I think the thing that makes all of this the hardest, and also possibly the reason I can’t seem to get over him, is that I left a completely different person to the one I fell in love with. The guy I fell in love with was romantic, adorable, a great lover, hilariously funny, had great morals, and actually gave a shit about other people. The guy I left was bitter, mean, angry, and nasty, blamed me for his drug problem, did whatever he wanted and didn’t care who he hurt in the process. It was as though I had fallen in love with Dr. Jekyll and left Mr. Hyde. I know this is probably the case with a lot of relationships, but this was something else. The Hubby, for example, was an asshole throughout our entire relationship; I just chose to ignore it and thought I could make him a better person. I’m THAT girl that thinks she can turn a bad guy into a good guy. It never works, ladies; never fall for it.

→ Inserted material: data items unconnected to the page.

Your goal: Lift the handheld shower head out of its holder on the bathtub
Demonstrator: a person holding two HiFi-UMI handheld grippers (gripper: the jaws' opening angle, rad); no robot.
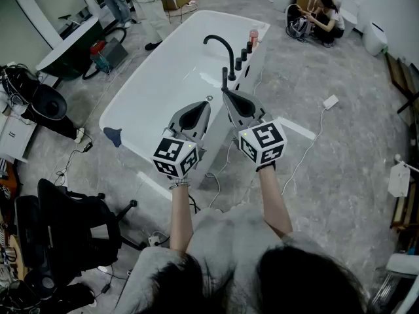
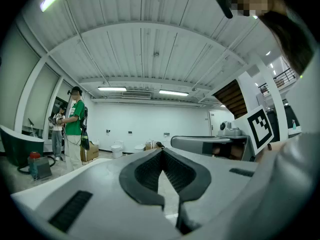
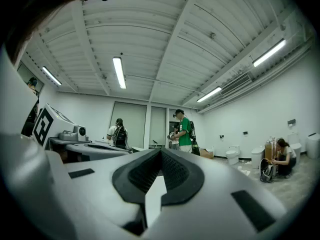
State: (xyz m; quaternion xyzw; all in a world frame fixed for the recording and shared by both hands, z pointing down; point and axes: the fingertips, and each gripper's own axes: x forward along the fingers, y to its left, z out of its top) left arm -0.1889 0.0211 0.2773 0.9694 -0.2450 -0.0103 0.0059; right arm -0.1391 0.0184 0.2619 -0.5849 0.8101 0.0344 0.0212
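Note:
A white bathtub stands in the middle of the head view. On its right rim are a curved black faucet, a row of black knobs, and a slim black handheld shower head upright in its holder. Both grippers are held level side by side over the tub's near end. My left gripper is shut and holds nothing; its tips meet in the left gripper view. My right gripper is shut and empty too, its tip just short of the shower head.
A black office chair stands at the lower left. A white cable with a power block lies on the floor to the right. A person crouches at the back right. A dark tub and standing people are at the left.

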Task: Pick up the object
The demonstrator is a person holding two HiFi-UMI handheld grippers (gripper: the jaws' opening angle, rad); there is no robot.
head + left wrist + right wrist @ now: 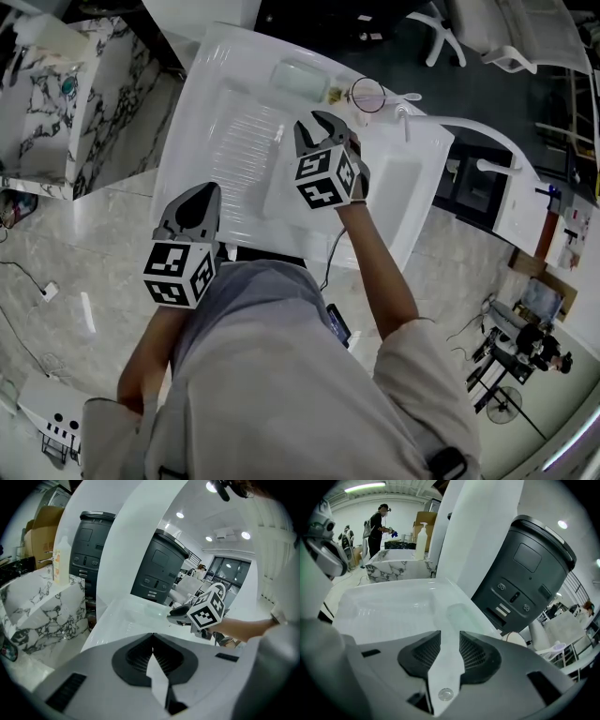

So here I am. Reminiscing about things that happened a year ago today, still incapable of getting over a man that quite spectacularly ripped my heart to shreds. In all honesty, I don’t think it’s entirely him. I think my heart has had enough of being pulled from pillar to post; bad relationship after bad relationship; more dramas in every one than the ones before. My poor heart has been through it all. It has been cheated on, lied to, beaten up, destroyed by drugs, ripped apart by broken promises, and now it has finally realized that love hurts. Even now though, I can’t hate those guys. I can’t hate The Big Love even though I really wish I could. I still love him. The guy that could make me pee my pants with laughter. The guy that could make my knees buckle from a single kiss. The guy that could give me goose bumps all over just from the way he looked at me, and managed to make me feel completely safe even in the most dangerous of situations. Drugs destroyed that guy. Drugs and the failed relationships before me. He once told me that whenever he gets to the two year anniversary mark of any relationship, he falls apart and destroys it. He starts taking drugs again, cheats, lies, and hurts the girls that he is with. Guess where we were in our relationship. Yep, you guessed it – just coming up to two years when it all started kicking off. He predicted the end of our relationship right at the beginning, yet still I threw myself into it. I thought I was the one girl that could change him. And once again, I was proven wrong.